Christy Totin has built a 20-plus-year finance career on lessons and experiences from GE’s two-year financial management program. Through six-month rotations, the then-recent college graduate was exposed to four different businesses, commercial operations, leadership styles and business cultures.
Totin applied that finance and accounting foundation during the first half of her career to a range of roles at FedEx, plus apparel retailers L Brands, Express and American Eagle. At the latter, she was senior director of financial operations for workforce and project management before leaving fashion retail in the fitting room to join Net Health, a specialty healthcare software provider, as FP&A director.
Totin’s seven-year tenure at Net Health includes serving as vice president of corporate analytics and insights and senior vice president of finance and accounting before being named a first-time CFO in early 2025. She directs a 22-person finance and accounting team at the private equity-backed organization.

Christy Totin
CFO, Net Health
First CFO position: 2025
Notable previous employers:
- American Eagle Outfitters
- FedEx
- Express
- L Brands
- GE
This interview has been edited for brevity and clarity.
SANDRA BECKWITH: Net Health is a big change from the first half of your career, much of which was in retail fashion. What appealed to you about the company when you joined in 2019?

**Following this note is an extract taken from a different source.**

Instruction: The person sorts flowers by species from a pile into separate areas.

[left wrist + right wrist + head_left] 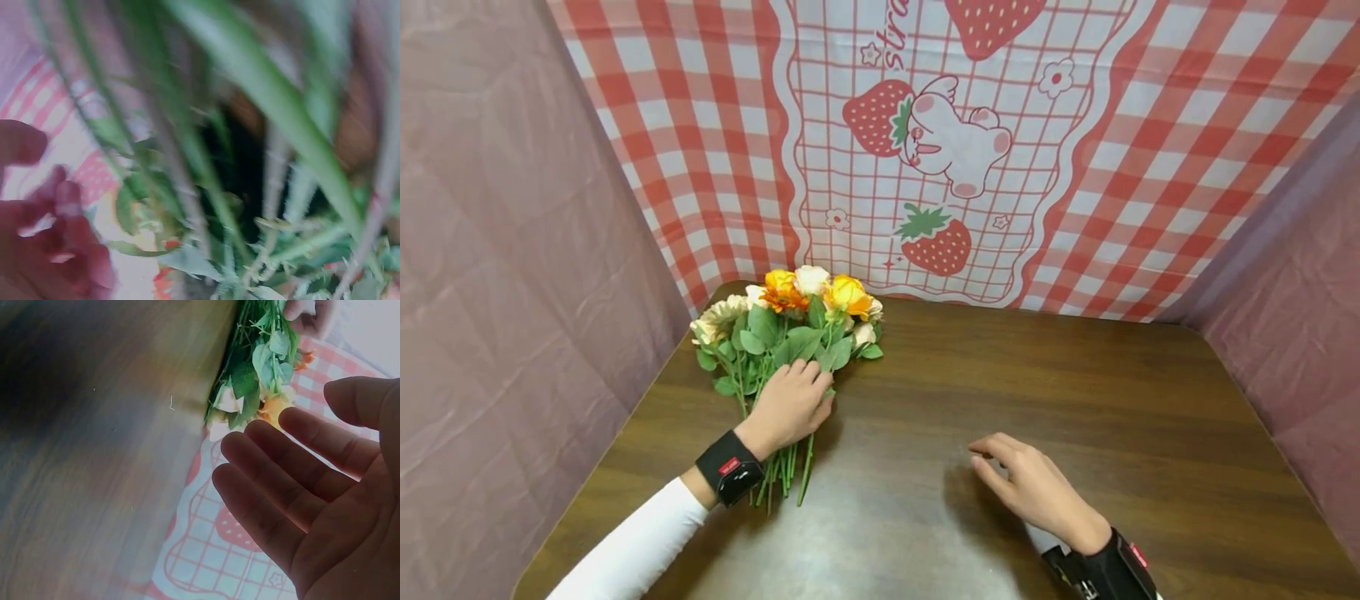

CHRISTY TOTIN: I wanted to make sure my next step was at an organization where finance had a seat at the table, and Net Health offered that. I was also attracted to its SaaS recurring revenue business, which is less complex than I had experienced before. There’s no inventory, hourly labor, in-store and online discounting, weekly promotional product pricing, real estate design or construction involved.
Then there’s the mission. Net Health is helping clinicians document and manage outcomes and get paid accurately. It has real stakes, with work that helps others.
Net Health’s March 2025 announcement that you were promoted to CFO mentioned “an exciting period of momentum for the company.” Tell me about that, and your charter in your new role.
After a transformative new CEO joined Net Health just 18 months before my promotion, the company was focusing on stabilizing operationally as we accelerated growth through an M&A strategy.
That meant reorganizing into business units around rehab therapy, wound care, occupational health and value-based care. My charter was to introduce greater financial rigor and transparency to the units as they became more complex. This included bringing visibility to our product P&Ls, something we never had before.
As part of this, I had to rebuild the finance function — how we capture data, flow it through the system, and report it with the right level of detail — so it best serves our new structure.
I noticed you are Six Sigma Green Belt-certified. How do you use this training and mindset in your CFO role now?
Six Sigma is about defining what “good” looks like, measuring against it and systematically eliminating the noise and waste between where you are and where you want to be. That maps perfectly with how I think about finance.
For example, we are constantly working on client retention and annual recurring revenue analysis. When I’m looking at the trends, I’m asking where the variance is coming from. Which products, which customer segments, which markets and why? Is it product? Is it price? Is it cost?
This helps me provide leaders with data and context around the different pieces of the process, including where we might have a breakdown.
Looking back on your entire career, what do you think was the most pivotal moment… or what “aha” has had a significant impact?
Just before I became CFO, our controller left. We had run FP&A and controllership as separate functions; leadership thought we should keep that approach and replace the controller.
But I proposed consolidating the accounting and FP&A teams under my leadership. That would allow me to reorganize the team around their strengths while eliminating the accounting and FP&A silos that hindered communication and progress.
It was a bold approach and not the most obvious option, but we accomplished more with the same number of people and one less controller than we had before. My “aha” was that the most powerful move isn’t always the most obvious one.
What’s something you wish you’d known earlier in your career?
It’s that influence isn’t earned through analysis but through relationships and trust. I spend a lot of time trying to build trust with my team, business partners, peers and the board.
I also used to think that good work would speak for itself. It doesn’t always. Find the partnerships and collaborations along the way that will help you get noticed, expose your work, and make a difference outside your team or boss.
What advice would you give to others in finance hoping to become CFOs?
Learn to communicate like a leader, not an accountant.
A lot of people can talk numbers, but they can’t clearly define a complex problem for somebody who’s not an accountant. It’s important to be able to take that complex challenge and present it in an easily relatable way.